Only the lines from the beginning of the data below through the line that contains "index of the" should be repeated, exactly as written.

____

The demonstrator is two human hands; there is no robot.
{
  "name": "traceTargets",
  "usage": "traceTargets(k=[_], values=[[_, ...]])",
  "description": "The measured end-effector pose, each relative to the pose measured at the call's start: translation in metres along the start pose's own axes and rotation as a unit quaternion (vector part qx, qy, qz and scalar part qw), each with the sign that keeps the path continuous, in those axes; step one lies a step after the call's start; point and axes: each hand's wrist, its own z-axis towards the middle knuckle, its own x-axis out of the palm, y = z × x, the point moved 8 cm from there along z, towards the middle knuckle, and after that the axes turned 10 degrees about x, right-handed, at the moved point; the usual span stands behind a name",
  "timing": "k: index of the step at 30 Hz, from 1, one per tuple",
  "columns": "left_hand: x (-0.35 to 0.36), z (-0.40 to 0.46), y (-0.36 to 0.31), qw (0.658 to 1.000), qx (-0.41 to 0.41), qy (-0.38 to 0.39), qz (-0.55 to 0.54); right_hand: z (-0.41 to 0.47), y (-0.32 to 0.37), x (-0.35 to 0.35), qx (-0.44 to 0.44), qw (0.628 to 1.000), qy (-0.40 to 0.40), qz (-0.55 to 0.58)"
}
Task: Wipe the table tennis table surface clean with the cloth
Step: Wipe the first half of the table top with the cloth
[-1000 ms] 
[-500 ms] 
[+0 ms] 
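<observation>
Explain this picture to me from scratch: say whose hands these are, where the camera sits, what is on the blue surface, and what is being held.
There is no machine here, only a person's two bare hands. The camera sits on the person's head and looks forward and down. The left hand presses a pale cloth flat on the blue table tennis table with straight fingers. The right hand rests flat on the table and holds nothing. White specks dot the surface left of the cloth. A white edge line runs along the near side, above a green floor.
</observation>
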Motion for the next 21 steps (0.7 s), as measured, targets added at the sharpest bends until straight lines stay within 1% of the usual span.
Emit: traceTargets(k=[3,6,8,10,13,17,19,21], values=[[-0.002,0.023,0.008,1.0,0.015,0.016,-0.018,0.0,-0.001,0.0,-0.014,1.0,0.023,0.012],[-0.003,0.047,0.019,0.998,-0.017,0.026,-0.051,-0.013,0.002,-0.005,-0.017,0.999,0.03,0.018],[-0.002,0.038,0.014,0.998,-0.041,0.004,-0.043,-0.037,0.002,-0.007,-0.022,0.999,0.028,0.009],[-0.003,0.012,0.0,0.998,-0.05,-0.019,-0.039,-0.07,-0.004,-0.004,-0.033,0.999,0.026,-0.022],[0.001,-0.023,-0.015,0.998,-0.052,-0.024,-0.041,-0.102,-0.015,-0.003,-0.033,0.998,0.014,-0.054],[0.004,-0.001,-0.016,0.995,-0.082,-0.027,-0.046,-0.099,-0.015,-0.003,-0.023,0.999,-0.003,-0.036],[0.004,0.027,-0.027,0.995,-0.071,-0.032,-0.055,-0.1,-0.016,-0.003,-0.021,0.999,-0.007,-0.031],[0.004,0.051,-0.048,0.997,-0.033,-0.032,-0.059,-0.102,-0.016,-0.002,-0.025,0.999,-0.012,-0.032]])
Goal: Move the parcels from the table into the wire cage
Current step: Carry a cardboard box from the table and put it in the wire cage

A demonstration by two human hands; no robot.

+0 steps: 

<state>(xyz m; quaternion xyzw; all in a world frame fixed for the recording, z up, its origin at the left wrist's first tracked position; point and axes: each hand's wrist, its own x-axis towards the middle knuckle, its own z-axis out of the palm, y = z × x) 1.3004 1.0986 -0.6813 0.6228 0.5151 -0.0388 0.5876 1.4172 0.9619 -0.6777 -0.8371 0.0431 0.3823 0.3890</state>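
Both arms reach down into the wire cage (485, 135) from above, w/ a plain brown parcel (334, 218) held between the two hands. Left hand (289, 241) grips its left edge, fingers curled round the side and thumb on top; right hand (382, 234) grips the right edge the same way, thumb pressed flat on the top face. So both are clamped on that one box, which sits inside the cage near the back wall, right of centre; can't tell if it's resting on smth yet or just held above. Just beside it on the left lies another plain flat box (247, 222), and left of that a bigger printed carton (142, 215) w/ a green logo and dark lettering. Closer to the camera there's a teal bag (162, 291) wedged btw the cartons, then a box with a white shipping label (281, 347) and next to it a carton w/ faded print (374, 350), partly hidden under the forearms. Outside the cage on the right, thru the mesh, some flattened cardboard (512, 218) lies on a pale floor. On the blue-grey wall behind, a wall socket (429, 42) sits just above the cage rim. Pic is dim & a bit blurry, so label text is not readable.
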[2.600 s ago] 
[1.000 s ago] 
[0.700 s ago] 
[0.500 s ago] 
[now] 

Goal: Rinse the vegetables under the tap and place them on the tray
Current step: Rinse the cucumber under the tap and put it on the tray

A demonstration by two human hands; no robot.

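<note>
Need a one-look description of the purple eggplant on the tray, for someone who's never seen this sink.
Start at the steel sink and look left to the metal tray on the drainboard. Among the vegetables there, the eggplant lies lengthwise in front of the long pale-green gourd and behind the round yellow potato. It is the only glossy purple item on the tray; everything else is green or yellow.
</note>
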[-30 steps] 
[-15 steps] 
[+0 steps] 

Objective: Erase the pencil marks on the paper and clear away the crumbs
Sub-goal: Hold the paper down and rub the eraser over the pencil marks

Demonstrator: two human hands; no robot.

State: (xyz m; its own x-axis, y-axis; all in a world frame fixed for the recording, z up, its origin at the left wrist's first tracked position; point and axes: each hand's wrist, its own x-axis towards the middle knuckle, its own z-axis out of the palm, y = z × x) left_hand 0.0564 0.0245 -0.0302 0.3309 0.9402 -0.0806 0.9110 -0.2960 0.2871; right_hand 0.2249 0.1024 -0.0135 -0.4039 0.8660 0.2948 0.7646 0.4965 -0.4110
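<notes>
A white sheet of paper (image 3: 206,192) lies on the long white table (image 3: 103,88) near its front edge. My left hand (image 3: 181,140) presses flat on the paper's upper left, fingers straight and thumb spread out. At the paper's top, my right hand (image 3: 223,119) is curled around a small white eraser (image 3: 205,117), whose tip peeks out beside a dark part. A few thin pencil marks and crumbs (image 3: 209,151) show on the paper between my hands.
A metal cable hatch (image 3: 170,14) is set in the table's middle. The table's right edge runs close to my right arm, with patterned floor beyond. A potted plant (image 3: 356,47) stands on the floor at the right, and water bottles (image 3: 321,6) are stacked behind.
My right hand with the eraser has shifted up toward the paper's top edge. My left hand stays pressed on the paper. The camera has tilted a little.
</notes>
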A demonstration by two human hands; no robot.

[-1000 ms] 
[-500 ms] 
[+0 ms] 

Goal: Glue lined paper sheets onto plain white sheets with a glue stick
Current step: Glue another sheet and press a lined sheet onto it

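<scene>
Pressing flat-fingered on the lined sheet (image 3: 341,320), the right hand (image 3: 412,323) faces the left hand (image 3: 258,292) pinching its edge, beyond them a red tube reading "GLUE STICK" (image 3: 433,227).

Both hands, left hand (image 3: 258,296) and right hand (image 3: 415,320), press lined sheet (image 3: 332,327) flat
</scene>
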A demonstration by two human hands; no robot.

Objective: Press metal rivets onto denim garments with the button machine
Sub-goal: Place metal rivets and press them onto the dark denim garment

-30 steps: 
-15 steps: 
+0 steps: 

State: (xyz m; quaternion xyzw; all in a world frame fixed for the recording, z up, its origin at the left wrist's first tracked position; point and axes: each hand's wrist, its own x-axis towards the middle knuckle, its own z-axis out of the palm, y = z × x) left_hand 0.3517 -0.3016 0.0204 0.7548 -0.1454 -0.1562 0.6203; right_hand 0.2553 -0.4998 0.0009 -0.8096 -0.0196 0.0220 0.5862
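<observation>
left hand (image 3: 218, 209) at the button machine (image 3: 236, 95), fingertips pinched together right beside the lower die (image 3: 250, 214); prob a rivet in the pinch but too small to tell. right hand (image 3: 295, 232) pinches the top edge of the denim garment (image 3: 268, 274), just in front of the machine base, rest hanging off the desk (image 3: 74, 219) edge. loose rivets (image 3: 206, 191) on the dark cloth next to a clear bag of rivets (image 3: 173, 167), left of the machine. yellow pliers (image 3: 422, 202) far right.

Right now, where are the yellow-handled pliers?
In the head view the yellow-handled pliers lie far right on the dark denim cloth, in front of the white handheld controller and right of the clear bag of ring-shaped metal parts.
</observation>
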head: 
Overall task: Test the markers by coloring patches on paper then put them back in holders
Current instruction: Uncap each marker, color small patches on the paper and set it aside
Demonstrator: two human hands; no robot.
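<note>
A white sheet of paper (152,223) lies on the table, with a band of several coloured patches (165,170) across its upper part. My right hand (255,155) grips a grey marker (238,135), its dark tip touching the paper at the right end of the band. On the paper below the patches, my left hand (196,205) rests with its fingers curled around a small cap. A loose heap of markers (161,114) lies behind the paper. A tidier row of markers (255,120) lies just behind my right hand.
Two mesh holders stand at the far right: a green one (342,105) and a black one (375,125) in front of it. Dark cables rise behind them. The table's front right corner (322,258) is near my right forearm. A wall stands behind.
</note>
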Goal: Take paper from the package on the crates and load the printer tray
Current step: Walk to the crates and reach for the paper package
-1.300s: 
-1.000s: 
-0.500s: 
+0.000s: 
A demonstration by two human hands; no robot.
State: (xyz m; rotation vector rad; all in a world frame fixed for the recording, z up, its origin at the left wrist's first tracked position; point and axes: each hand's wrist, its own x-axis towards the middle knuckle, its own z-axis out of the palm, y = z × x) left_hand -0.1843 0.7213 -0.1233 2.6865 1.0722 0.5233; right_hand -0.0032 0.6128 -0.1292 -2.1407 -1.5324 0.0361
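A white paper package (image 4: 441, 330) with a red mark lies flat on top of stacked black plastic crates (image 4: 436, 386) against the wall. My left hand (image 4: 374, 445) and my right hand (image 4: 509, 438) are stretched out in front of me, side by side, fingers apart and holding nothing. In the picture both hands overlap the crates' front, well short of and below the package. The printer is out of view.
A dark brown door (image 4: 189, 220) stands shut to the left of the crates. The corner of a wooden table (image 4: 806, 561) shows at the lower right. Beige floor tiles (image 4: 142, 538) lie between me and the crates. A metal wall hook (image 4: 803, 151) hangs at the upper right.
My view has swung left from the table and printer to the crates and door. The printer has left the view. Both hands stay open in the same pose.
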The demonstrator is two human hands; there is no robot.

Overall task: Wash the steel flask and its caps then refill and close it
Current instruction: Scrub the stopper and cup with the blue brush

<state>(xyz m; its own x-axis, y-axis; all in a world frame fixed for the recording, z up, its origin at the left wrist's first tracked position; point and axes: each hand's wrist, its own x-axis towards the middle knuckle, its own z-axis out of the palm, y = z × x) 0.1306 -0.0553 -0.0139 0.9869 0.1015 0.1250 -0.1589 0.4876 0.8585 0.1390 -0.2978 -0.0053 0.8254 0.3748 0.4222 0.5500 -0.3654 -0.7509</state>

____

> FINAL ANSWER:
The demonstrator is two human hands; there is no robot.
{
  "name": "traceTargets",
  "usage": "traceTargets(k=[_], values=[[_, ...]])",
  "description": "The measured end-effector pose, each relative to the pose measured at the call's start: translation in metres along the start pose's own axes and rotation as a unit quaternion (vector part qx, qy, qz and scalar part qw), each with the sign that keeps the path continuous, in those axes; step one lies a step after the call's start; point and axes: each hand's wrist, its own z-axis towards the middle knuckle, its own x-axis out of the palm, y = z × x, the point moved 8 cm from there along z, towards the middle knuckle, and after that the axes turned 10 degrees about x, right-handed, at the moved point; the usual span stands behind a name",
  "timing": "k: index of the step at 30 Hz, from 1, one per tuple",

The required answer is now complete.